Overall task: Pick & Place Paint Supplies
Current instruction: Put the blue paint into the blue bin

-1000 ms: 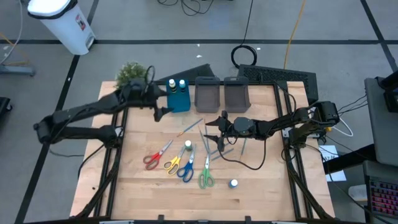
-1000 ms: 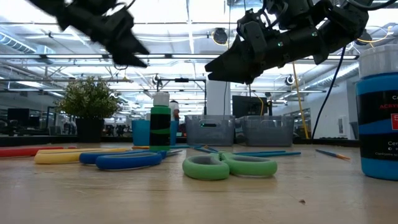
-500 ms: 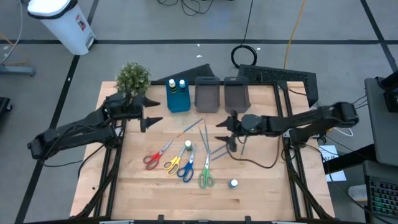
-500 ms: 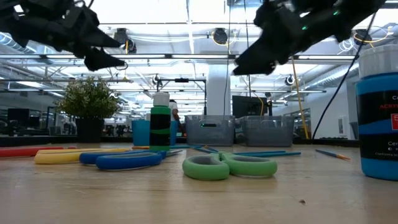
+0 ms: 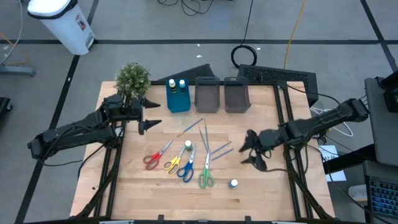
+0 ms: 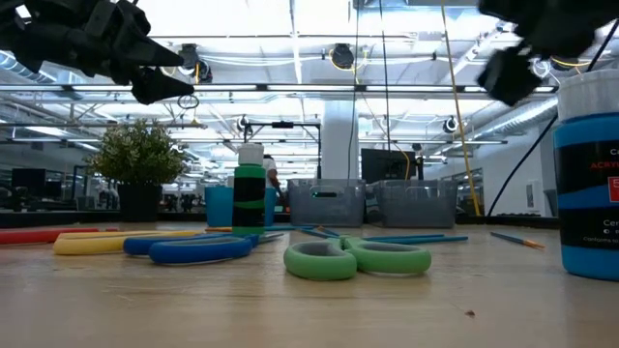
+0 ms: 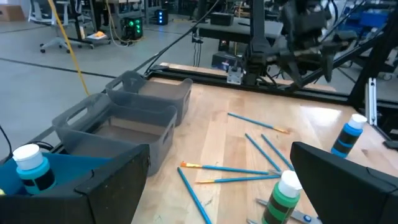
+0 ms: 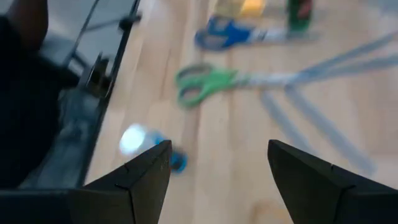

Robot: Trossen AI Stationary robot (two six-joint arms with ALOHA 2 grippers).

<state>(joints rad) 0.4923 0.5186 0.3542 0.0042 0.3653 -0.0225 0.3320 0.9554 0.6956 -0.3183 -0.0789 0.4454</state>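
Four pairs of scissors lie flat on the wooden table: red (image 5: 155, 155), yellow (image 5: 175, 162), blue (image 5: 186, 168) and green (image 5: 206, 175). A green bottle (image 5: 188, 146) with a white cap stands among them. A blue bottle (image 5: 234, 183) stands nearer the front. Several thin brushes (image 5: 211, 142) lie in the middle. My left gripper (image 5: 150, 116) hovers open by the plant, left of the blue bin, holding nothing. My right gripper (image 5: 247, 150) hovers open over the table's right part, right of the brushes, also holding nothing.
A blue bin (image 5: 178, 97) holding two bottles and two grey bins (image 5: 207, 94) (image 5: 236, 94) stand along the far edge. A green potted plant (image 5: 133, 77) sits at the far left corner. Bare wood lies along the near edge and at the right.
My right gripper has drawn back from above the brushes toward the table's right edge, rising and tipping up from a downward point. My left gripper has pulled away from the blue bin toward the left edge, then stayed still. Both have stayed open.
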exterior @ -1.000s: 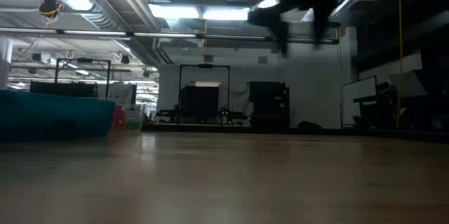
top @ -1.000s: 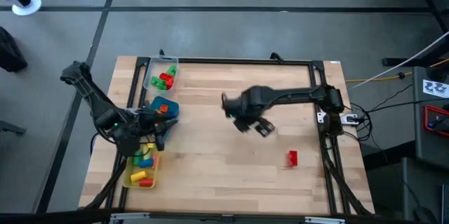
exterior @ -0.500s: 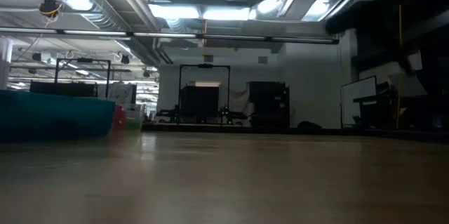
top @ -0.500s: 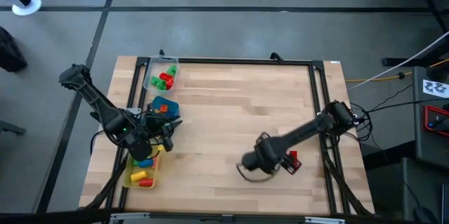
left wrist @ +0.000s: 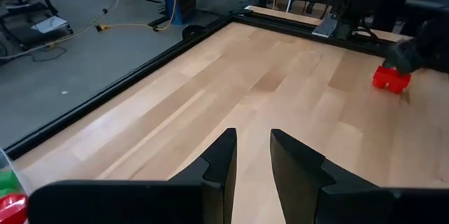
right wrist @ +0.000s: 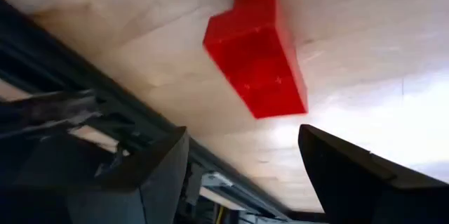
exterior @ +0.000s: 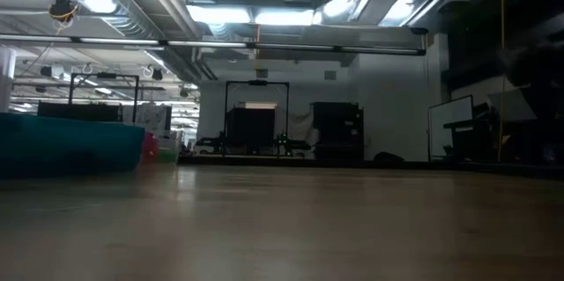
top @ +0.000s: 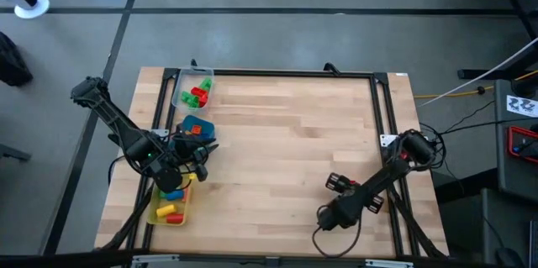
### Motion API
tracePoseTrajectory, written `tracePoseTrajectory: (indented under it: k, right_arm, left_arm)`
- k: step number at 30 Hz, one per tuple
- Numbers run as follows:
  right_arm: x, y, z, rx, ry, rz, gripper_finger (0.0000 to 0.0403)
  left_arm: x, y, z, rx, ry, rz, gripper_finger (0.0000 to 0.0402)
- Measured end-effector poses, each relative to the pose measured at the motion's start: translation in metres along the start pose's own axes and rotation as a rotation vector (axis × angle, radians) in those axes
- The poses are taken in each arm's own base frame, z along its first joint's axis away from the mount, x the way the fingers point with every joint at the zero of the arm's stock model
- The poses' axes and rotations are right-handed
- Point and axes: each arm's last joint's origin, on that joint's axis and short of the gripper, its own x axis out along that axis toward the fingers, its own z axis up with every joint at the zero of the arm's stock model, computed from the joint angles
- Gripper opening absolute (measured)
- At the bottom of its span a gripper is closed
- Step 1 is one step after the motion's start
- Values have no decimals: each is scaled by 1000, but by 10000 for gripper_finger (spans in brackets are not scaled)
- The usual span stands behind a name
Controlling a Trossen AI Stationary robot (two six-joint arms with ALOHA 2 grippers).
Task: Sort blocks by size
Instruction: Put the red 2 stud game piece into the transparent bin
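Observation:
A red block [right wrist: 256, 52] lies on the wooden table near its right side; it also shows in the left wrist view [left wrist: 389, 78]. In the high view my right arm hides it. My right gripper [right wrist: 245, 182] [top: 340, 184] is low over the table and open wide. The block lies just ahead of its fingertips, not between them. My left gripper [left wrist: 252, 161] [top: 197, 146] hovers empty by the blue tray [top: 202, 131], its fingers a narrow gap apart. More blocks lie in a clear tray [top: 192, 90] and a yellow tray [top: 171, 202].
The three trays stand in a row along the table's left side. A black frame rail [top: 388, 125] runs along the right edge close to the red block, and it shows in the right wrist view [right wrist: 105, 112]. Bare wood [top: 277, 142] lies between the arms.
My right gripper has swung from above the middle of the table toward the near right corner and come down low beside the red block. The block has stayed where it was.

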Motion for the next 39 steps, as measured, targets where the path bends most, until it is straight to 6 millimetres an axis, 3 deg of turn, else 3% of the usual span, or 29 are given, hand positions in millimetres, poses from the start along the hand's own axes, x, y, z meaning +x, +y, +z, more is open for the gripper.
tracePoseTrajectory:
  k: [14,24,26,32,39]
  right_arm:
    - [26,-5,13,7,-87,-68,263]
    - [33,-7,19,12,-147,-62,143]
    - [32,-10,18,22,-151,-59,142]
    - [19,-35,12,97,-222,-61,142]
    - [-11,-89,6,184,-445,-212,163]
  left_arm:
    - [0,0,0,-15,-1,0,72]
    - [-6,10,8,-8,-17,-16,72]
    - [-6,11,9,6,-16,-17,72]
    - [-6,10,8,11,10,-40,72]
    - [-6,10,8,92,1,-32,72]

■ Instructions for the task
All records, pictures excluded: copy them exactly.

■ Result below
Overall task: Pick & Place Paint Supplies
Current instruction: Put the blue paint into the blue bin

-1000 ms: 
-1000 ms: 
-500 ms: 
-500 ms: 
+0 ms: 
+0 ms: 
+0 ms: 
+0 ms: 

Robot: Trossen AI Stationary robot (two six-joint arms with ALOHA 2 grippers).

<state>(joints rad) 0.4923 0.5186 0.3542 0.0042 0.3653 -0.0225 0.3320 0.9554 0.6956 -0.3183 -0.0789 0.4454</state>
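Four pairs of scissors lie flat on the wooden table: red (image 5: 155, 155), yellow (image 5: 175, 162), blue (image 5: 186, 168) and green (image 5: 206, 175). A green bottle (image 5: 188, 146) with a white cap stands among them. A blue bottle (image 5: 234, 183) stands nearer the front. Several thin brushes (image 5: 211, 142) lie in the middle. My left gripper (image 5: 150, 116) hovers open by the plant, left of the blue bin, holding nothing. My right gripper (image 5: 247, 150) hovers open over the table's right part, right of the brushes, also holding nothing.
A blue bin (image 5: 178, 97) holding two bottles and two grey bins (image 5: 207, 94) (image 5: 236, 94) stand along the far edge. A green potted plant (image 5: 133, 77) sits at the far left corner. Bare wood lies along the near edge and at the right.
My right gripper has drawn back from above the brushes toward the table's right edge, rising and tipping up from a downward point. My left gripper has pulled away from the blue bin toward the left edge, then stayed still. Both have stayed open.
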exterior @ -1.000s: 
top @ -1.000s: 
exterior @ -0.500s: 
top @ -0.500s: 
left wrist @ +0.000s: 
right wrist @ +0.000s: 
exterior @ +0.000s: 
top @ +0.000s: 
### Motion API
tracePoseTrajectory, written `tracePoseTrajectory: (indented under it: k, right_arm, left_arm)`
- k: step number at 30 Hz, one per tuple
- Numbers run as follows:
  right_arm: x, y, z, rx, ry, rz, gripper_finger (0.0000 to 0.0403)
  left_arm: x, y, z, rx, ry, rz, gripper_finger (0.0000 to 0.0402)
- Measured end-effector poses, each relative to the pose measured at the motion's start: translation in metres along the start pose's own axes and rotation as a rotation vector (axis × angle, radians) in those axes
- The poses are taken in each arm's own base frame, z along its first joint's axis away from the mount, x the way the fingers point with every joint at the zero of the arm's stock model
- The poses' axes and rotations are right-handed
- Point and axes: each arm's last joint's origin, on that joint's axis and short of the gripper, its own x axis out along that axis toward the fingers, its own z axis up with every joint at the zero of the arm's stock model, computed from the joint angles
- Gripper opening absolute (measured)
- At the bottom of its span a gripper is closed
- Step 1 is one step after the motion's start
- Values have no decimals: each is scaled by 1000, but by 10000 for gripper_finger (spans in brackets are not scaled)
- The usual span stands behind a name
Controlling a Trossen AI Stationary robot (two six-joint arms with ALOHA 2 grippers).
Task: Sort blocks by size
Instruction: Put the red 2 stud game piece into the transparent bin
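Observation:
A red block [right wrist: 256, 52] lies on the wooden table near its right side; it also shows in the left wrist view [left wrist: 389, 78]. In the high view my right arm hides it. My right gripper [right wrist: 245, 182] [top: 340, 184] is low over the table and open wide. The block lies just ahead of its fingertips, not between them. My left gripper [left wrist: 252, 161] [top: 197, 146] hovers empty by the blue tray [top: 202, 131], its fingers a narrow gap apart. More blocks lie in a clear tray [top: 192, 90] and a yellow tray [top: 171, 202].
The three trays stand in a row along the table's left side. A black frame rail [top: 388, 125] runs along the right edge close to the red block, and it shows in the right wrist view [right wrist: 105, 112]. Bare wood [top: 277, 142] lies between the arms.
My right gripper has swung from above the middle of the table toward the near right corner and come down low beside the red block. The block has stayed where it was.
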
Motion for the next 39 steps, as measured, targets where the path bends most, until it is straight to 6 millimetres an axis, 3 deg of turn, else 3% of the usual span, or 29 are given, hand positions in millimetres, poses from the start along the hand's own axes, x, y, z meaning +x, +y, +z, more is open for the gripper.
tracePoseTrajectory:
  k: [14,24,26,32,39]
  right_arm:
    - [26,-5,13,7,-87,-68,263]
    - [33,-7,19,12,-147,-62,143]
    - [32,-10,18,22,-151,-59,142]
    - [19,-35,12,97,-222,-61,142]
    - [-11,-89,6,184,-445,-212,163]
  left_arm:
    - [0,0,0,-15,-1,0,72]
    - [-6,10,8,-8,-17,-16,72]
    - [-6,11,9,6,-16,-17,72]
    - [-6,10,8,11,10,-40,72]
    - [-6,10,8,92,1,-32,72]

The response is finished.